Operational analytics are the ‘next big thing’ for ANZ businesses, with the potential to change the way we use analytics, and help companies improve the management ‘of every element of their business, all the time’.

That’s the view from Alec Gardner, Teradata ANZ general manager of advanced analytics, who says while data analytics can deliver insights that organisations can use to improve their business operations, traditional analytics has its limitations.

“For example, it makes sense when solving high-value problems, but is rarely scalable for the small decisions businesses make every day,” he says.

“Operational analytics involves analysis data with the goal of improving existing business operations.
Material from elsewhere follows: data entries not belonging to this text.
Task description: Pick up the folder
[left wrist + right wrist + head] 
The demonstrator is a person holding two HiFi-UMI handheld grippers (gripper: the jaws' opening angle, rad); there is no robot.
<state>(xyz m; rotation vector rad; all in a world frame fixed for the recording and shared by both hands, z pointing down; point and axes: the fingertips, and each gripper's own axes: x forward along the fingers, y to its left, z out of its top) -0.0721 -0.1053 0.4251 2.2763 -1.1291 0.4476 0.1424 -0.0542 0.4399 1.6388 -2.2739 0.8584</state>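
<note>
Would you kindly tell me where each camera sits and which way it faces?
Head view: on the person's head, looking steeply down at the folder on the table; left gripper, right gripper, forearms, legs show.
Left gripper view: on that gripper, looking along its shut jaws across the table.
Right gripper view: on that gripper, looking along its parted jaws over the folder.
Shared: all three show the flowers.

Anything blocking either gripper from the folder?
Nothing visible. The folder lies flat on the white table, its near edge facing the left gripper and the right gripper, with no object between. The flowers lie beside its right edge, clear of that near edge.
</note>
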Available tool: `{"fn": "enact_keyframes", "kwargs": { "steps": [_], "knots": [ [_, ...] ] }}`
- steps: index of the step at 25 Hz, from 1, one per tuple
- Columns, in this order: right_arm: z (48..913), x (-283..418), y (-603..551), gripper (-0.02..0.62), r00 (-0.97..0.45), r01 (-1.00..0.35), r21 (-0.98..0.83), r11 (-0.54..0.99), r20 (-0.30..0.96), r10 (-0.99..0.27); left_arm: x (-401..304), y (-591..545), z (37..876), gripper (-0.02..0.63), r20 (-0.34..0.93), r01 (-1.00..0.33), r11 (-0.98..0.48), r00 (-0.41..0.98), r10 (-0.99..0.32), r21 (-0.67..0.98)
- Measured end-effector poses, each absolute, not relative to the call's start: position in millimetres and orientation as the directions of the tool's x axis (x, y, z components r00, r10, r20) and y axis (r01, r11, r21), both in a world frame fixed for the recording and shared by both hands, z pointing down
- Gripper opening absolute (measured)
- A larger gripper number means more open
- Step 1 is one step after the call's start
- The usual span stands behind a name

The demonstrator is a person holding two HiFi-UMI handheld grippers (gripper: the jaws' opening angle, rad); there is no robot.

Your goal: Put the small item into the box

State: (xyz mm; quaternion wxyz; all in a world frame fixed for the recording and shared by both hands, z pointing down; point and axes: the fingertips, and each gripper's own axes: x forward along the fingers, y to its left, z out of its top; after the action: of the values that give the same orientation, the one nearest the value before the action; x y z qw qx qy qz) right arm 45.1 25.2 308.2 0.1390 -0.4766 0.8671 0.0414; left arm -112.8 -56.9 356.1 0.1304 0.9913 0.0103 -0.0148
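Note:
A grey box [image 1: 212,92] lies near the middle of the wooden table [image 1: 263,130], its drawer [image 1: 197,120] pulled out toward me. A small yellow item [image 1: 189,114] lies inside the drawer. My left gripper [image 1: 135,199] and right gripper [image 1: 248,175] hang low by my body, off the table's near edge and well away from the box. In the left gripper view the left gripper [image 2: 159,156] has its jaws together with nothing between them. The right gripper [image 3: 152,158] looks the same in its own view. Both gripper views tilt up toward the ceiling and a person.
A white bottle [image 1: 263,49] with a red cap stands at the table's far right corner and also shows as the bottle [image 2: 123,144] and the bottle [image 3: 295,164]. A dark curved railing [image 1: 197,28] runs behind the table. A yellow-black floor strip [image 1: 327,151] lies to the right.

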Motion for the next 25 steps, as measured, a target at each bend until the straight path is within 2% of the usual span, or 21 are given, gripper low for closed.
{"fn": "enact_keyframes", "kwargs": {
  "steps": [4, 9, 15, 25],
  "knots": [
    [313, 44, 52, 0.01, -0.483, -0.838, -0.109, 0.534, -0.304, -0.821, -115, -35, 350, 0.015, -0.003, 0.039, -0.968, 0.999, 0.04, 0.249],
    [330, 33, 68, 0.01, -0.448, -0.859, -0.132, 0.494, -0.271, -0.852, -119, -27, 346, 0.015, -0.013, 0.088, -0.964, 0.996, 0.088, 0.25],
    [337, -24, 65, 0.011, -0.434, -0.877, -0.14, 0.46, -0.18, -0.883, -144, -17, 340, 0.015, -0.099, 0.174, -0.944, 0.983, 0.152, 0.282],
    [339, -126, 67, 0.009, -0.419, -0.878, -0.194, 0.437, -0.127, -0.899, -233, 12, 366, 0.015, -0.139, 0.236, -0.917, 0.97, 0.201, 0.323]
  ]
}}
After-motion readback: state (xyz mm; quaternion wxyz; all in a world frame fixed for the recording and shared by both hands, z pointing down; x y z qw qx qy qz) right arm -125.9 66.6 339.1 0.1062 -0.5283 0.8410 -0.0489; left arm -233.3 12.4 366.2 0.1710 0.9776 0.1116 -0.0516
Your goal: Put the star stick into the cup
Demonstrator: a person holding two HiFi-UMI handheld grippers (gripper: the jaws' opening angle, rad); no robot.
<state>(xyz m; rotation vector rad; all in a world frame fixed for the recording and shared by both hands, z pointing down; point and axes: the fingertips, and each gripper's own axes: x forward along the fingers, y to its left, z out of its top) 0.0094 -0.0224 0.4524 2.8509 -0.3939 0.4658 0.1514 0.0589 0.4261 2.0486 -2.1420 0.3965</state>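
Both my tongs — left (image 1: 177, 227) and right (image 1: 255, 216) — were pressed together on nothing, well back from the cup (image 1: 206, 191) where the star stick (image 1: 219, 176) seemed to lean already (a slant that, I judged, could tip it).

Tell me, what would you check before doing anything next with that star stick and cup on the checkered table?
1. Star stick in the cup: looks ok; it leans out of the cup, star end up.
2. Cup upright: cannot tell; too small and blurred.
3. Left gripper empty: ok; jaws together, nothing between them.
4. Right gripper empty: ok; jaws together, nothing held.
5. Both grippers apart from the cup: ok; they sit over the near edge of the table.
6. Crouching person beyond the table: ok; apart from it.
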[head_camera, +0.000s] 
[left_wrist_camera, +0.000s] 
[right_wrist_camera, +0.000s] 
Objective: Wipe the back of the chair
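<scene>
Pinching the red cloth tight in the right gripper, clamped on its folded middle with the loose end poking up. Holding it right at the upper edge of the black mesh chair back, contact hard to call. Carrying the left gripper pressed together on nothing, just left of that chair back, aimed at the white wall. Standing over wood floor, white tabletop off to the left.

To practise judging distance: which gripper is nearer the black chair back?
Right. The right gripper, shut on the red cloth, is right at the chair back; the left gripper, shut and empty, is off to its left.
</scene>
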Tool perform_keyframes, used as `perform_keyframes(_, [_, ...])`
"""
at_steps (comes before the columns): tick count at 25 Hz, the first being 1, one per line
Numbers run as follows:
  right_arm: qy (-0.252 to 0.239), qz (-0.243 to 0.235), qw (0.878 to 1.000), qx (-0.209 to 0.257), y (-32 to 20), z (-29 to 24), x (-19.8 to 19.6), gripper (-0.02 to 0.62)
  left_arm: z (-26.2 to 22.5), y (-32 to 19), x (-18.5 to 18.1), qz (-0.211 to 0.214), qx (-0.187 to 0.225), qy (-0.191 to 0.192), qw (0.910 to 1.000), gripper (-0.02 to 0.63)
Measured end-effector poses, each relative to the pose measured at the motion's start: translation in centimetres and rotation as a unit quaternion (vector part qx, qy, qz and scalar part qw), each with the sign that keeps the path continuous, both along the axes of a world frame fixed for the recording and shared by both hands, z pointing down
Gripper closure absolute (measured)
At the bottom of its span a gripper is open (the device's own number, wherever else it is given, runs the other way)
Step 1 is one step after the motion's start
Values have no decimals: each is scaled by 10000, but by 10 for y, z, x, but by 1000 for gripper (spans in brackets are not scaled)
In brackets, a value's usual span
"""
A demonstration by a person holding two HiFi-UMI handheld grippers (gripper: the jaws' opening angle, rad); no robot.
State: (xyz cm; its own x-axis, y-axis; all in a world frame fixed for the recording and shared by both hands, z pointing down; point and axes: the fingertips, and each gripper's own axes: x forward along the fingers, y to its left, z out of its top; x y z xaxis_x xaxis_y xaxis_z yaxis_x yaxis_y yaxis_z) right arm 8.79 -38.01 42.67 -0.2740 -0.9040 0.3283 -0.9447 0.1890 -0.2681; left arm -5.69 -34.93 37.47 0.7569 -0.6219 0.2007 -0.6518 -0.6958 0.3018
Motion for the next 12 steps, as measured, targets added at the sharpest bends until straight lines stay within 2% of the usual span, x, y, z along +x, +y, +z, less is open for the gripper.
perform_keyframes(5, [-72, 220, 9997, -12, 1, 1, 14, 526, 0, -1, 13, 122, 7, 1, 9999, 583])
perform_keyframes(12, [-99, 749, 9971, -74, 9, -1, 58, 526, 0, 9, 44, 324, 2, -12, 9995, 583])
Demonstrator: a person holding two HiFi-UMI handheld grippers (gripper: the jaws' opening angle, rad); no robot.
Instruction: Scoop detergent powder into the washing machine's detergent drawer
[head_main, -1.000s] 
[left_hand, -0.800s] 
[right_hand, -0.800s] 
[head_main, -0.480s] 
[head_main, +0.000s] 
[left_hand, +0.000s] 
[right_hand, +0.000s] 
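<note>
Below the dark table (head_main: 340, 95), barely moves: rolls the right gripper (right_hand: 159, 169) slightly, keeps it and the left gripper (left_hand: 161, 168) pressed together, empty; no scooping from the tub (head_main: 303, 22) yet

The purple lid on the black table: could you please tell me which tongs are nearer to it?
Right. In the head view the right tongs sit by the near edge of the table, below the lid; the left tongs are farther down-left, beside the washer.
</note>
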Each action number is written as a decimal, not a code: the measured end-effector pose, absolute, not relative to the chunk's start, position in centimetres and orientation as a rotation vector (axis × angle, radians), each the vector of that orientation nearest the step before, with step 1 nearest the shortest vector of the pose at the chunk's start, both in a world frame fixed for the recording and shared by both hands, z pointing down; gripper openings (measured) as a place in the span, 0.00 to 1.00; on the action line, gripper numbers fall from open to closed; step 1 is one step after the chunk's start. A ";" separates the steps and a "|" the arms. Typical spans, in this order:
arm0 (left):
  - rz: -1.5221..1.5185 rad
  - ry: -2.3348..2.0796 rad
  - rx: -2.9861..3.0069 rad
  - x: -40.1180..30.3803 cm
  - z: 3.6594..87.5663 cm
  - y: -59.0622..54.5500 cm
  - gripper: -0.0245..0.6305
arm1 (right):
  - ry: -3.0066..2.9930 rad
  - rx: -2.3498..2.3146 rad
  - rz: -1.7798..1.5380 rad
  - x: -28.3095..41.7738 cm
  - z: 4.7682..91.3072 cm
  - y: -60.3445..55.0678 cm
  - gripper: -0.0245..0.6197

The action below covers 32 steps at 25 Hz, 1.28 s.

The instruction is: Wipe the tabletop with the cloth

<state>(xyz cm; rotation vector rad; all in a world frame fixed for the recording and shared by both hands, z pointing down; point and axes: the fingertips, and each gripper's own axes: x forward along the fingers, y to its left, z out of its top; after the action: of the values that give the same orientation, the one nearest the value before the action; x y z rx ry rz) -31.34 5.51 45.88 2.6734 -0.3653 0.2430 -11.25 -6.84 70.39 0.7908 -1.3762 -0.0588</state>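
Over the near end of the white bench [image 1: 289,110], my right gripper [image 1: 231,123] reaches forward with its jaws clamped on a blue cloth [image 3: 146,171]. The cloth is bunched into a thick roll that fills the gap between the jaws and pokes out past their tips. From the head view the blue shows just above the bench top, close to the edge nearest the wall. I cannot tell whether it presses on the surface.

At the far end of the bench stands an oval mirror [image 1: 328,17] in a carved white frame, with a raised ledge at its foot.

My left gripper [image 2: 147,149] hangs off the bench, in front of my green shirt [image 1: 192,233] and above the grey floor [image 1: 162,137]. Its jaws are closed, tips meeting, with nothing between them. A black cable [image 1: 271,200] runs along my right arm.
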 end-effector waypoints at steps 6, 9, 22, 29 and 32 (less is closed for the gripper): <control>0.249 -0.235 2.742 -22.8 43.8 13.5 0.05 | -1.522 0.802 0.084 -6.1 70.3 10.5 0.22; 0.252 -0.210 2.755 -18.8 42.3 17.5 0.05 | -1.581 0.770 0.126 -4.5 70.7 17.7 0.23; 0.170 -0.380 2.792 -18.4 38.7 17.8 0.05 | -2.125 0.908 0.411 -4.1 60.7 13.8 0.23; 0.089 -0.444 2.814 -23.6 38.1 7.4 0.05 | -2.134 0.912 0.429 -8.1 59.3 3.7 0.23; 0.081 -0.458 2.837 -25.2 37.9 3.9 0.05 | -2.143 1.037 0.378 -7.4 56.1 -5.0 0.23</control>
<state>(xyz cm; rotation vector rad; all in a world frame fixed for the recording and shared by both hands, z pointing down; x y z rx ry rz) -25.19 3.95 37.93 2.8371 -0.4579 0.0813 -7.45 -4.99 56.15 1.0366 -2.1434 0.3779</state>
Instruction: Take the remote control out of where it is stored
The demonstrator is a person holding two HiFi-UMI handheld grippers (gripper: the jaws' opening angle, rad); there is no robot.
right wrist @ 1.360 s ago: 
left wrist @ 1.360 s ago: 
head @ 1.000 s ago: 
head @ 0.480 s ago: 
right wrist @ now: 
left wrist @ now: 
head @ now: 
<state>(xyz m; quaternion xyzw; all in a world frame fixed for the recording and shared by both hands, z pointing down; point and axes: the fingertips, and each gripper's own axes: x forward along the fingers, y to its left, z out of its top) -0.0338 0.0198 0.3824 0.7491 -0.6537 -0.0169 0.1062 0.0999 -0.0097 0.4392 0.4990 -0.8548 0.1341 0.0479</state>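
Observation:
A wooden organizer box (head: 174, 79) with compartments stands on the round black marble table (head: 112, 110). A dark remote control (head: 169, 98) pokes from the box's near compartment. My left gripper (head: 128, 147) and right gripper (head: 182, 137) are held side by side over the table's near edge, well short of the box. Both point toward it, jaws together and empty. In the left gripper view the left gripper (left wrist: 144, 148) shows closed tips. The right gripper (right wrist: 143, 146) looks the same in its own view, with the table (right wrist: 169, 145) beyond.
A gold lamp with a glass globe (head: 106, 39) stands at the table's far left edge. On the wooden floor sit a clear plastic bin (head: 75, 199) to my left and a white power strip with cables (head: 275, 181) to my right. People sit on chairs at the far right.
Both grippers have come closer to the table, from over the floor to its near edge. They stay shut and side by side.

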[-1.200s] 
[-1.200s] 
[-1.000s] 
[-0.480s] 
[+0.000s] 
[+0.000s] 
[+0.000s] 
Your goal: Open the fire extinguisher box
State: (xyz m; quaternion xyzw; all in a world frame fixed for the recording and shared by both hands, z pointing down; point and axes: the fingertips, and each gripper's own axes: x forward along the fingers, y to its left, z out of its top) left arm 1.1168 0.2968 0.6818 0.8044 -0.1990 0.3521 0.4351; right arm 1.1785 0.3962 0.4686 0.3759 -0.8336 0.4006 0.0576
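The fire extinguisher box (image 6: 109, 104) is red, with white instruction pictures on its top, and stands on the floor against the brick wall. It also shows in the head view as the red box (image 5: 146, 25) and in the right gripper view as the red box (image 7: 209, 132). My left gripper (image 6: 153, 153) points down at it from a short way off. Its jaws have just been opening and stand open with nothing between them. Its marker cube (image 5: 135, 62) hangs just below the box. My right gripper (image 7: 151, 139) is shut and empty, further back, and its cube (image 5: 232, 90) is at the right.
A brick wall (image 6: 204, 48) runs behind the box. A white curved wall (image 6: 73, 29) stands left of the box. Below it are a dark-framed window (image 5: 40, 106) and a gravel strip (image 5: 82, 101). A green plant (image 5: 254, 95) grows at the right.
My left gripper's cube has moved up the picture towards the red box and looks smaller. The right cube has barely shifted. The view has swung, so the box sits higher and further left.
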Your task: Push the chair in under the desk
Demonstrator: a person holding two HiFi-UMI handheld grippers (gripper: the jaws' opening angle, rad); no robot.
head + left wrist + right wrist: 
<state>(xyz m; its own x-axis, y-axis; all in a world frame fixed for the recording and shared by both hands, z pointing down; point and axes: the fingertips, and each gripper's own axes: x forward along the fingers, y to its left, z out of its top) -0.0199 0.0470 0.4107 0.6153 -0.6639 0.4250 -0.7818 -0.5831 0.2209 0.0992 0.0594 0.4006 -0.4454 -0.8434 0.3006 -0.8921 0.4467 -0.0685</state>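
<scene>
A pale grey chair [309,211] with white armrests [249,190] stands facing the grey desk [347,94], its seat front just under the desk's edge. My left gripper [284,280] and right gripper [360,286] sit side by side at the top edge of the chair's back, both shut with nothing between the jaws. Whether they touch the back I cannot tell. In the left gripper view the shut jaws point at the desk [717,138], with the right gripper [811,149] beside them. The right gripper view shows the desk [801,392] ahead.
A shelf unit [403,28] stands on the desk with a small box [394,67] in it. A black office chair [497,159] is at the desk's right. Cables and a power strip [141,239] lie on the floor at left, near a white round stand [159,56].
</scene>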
However, operational analytics consists of more than simple applying traditional batch analytics to operational problems, and offers more than just single-use insights,” Gardner says.

He acknowledges that operational analytics isn’t, in fact, a totally new phenomenon, but rather an evolution in the larger analytics story.

He says Teradata has identified three key traits that make operational analytics a better fit for organisations’ day to day activities.

Easy access to operational data Because operational analytics systems are effectively embedded into an organisation’s operational systems, they have easy access to the data required to execute analytics tasks quickly and at scale.

Fully automated Operational analytics is fully automated so, once a new analytics process is approved, it continues to run and make decisions until somebody explicitly turns it off.

This trait enables organisations to have an ongoing measure of assurance that their data is being used to improve the business.

Prescribes actions Operational analytics makes so-called prescriptive analytics possible. Prescriptive analytics not only predict what might happen, but also prescribe the actions needed to make it happen or prevent it from happening.

Gardner says this approach is ideal when human intervention is impossible.

Of operational analytics, Gardner says: “It has the potential to change the way we use analytics, with data helping organisations to improve the management of every element of their business all the time.”